The bloc also suffers from some lag in digital technologies, which are becoming increasingly crucial, compared to the US of course, but also compared to China in some areas. In addition, it has the record of lack of agility that its pluralistic structure presupposes in a time that requires quick decisions and constant adaptation.

Among the assets, the EU has a position that can offer it opportunities amid tensions between the two muscular giants – the US and China. Christine Lagarde, President of the European Central Bank, recalled in Davos that the EU is the main trading partner of 80 countries in the world; USA, 20. There is exploitable potential there in times of restructuring.

On the other hand, the extreme turbulence of this new era has given the EU the impetus to act with unprecedented determination and speed, and to enter uncharted territory. “Europe has become a supra-political power,” said Le Maire in Davos. From joint debt issuance approved during the pandemic to building a common energy policy, this greater cohesion is an asset in a multipolar world acting without gloves. The plans to stimulate the microchip industry or green technologies illustrate the transformative power of this accentuated coordination in the economic sphere.

Global South

This is a heterogeneous group that lacks sufficient political ties to be considered a unit of action in today’s world. But it’s a concept carried by characteristics shared by a large group of countries. As UN Secretary-General António Guterres said in Davos: “There are no tensions just on the East-West axis. The north-south break deepens. “I’m not sure everyone understands exactly the level of anger and frustration that’s building in the South,” he added.

Clearly, the rise in energy and food prices associated with the Russian invasion of Ukraine is a reality that is particularly damaging to the south. This also applies to the consequences of interest rate hikes by the most important central banks, especially the US Federal Reserve, for their debt. And in parallel, the cost of climate disasters fueled by pollution in rich countries will inflict mounting damage, while compensation will take time to materialize.

Kristalina Georgieva, executive director of the IMF, expressed concerns in Davos about how the green technology race, fueled by rich-country subsidies, could widen the gaps.
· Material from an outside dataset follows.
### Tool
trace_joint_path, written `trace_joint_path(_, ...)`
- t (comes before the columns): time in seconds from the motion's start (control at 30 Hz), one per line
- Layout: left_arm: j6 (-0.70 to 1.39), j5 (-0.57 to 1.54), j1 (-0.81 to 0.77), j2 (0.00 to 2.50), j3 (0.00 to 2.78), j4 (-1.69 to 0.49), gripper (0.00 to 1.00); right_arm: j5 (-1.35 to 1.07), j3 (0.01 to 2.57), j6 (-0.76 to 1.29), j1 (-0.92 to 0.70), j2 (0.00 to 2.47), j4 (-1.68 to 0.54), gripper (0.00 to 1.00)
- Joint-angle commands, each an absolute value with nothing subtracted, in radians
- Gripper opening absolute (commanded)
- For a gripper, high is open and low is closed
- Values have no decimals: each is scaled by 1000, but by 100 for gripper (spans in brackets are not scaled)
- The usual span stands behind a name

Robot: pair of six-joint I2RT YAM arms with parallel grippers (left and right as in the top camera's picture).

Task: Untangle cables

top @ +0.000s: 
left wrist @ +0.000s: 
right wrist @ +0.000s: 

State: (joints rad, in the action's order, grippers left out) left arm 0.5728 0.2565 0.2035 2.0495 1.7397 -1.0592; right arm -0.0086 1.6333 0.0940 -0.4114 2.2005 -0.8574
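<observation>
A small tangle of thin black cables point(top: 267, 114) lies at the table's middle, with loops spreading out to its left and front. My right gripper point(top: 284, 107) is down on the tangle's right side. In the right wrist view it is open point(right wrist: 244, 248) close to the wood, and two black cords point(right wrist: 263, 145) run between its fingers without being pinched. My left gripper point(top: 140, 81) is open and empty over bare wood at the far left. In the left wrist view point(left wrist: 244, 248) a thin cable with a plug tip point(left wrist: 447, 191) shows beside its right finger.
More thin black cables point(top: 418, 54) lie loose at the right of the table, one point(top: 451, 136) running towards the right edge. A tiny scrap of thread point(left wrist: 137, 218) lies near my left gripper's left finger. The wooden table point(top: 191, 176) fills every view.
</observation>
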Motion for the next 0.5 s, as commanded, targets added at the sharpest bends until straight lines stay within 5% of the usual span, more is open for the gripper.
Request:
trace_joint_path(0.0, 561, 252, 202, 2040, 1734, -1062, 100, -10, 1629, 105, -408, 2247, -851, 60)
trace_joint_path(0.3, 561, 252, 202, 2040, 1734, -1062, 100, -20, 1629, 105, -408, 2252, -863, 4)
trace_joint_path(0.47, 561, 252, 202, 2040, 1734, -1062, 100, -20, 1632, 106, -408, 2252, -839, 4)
It was asked whether there will be a transfer of the technologies to be developed and under what conditions.

This does not prevent some countries in this conceptual area, such as Indonesia, from using the new phase of hesitation between the powers to attract investment, and others – for example some Latin Americans – from benefiting from the great demand for certain types of minerals that needed for the development of new technologies.